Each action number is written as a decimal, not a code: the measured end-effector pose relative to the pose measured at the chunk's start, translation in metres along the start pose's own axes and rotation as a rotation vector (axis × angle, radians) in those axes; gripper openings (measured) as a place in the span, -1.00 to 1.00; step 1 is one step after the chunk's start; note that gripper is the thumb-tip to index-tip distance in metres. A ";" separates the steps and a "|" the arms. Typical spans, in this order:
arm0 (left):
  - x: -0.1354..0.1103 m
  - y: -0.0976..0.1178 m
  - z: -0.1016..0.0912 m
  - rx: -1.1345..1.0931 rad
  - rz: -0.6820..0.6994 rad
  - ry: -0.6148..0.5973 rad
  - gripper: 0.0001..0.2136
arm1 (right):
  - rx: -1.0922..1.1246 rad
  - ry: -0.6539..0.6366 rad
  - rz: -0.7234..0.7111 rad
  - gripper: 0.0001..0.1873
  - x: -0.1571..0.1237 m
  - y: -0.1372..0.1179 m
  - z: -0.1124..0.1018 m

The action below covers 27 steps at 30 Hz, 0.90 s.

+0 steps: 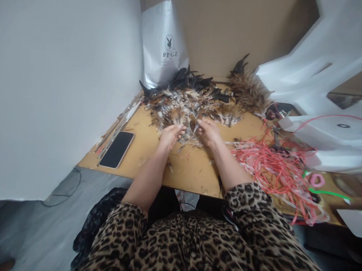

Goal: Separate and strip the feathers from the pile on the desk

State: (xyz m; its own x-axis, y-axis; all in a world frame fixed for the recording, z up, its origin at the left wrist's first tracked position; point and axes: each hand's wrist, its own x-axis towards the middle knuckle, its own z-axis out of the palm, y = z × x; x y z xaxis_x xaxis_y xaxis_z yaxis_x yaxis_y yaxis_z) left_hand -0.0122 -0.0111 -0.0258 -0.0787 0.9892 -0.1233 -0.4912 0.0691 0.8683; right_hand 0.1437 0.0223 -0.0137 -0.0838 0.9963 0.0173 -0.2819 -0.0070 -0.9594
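Observation:
A heap of brown, black and white feathers (191, 100) covers the far part of a wooden board (185, 167). My left hand (170, 136) rests at the heap's near edge with its fingers curled into the feathers. My right hand (208, 132) lies close beside it, fingers bent and pinching among the same feathers. What exactly each hand grips is too small to make out. Both forearms reach forward from leopard-print sleeves.
A black phone (117, 149) lies face up at the board's left. A tangle of red strings (266, 163) spreads on the right, with a pink ring (317, 180) and green cord (328, 193) beyond. A white bag (164, 43) stands behind the feathers; white foam sheets (330, 78) pile at right.

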 end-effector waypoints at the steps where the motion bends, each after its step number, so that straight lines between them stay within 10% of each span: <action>1: -0.001 -0.001 0.001 0.011 -0.015 -0.018 -0.86 | 0.092 -0.044 0.046 -0.67 -0.001 -0.002 -0.001; 27: -0.011 -0.004 0.010 0.066 -0.195 -0.136 -0.87 | -0.060 0.189 -0.102 -0.69 -0.018 0.003 0.021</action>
State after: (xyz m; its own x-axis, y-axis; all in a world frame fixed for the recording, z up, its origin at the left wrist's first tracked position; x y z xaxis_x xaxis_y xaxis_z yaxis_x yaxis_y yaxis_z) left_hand -0.0007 -0.0211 -0.0225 0.1319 0.9642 -0.2298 -0.4274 0.2645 0.8645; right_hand 0.1241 0.0024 -0.0112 0.1248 0.9899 0.0669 -0.2218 0.0936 -0.9706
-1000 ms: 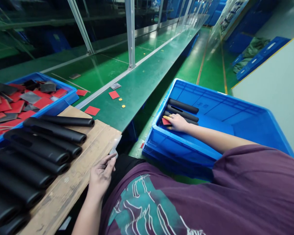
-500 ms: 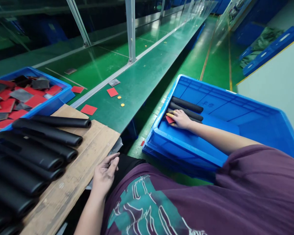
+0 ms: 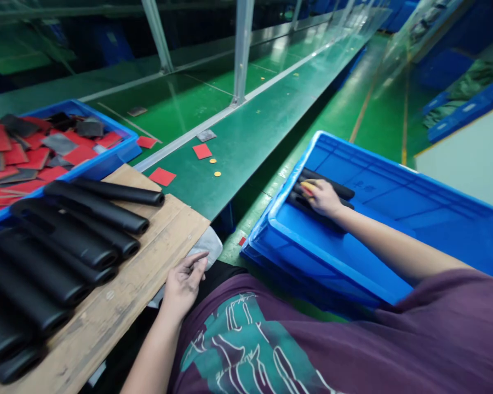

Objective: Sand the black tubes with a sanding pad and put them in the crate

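My right hand, with yellow covers on some fingertips, reaches into the large blue bin. Its fingers are closed on a red square pad, mostly hidden by them. The hand is over several black tubes lying side by side at the bin's near-left end. Whether the pad touches a tube I cannot tell. My left hand hangs by the edge of the wooden board, its fingers loosely bent, thumb apart from the forefinger, nothing in it. More black tubes lie in a row on the board.
A blue tray of red and grey square pads stands behind the tubes on the left. On the long green bench lie loose red pads and two small yellow discs. Metal posts rise along the bench.
My right hand has shifted with the red pad from beside the tubes onto them, and less of the pad shows. My left hand is nearly still; the view has swung left.
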The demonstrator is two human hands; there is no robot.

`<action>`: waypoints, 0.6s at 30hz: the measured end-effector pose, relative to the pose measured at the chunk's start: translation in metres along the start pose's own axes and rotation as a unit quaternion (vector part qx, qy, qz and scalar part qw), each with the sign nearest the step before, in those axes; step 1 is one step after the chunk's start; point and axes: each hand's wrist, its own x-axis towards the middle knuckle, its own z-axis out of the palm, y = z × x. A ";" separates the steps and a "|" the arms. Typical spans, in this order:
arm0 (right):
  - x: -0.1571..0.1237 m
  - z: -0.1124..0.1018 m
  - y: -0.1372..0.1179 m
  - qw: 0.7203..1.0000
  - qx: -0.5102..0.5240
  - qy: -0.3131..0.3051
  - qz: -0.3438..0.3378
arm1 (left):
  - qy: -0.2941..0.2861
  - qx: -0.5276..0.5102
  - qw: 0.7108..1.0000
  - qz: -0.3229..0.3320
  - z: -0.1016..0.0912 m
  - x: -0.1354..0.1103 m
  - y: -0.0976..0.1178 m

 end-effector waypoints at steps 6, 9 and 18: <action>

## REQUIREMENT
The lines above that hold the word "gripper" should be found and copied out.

## OUTPUT BELOW
Each action number is written as a decimal, not a code: the measured end-effector pose relative to the pose measured at the chunk's start, translation in metres along the start pose's own axes and rotation as a rotation vector (axis × angle, radians) in those axes; gripper openings (measured) as a place in the span, -1.00 to 1.00; step 1 is one step after the chunk's start; note that gripper is the thumb-tip to index-tip distance in metres. A ";" separates the steps and a "|" the arms. Typical spans, in this order:
  - gripper: 0.0001..0.2136
  - gripper: 0.0001..0.1873

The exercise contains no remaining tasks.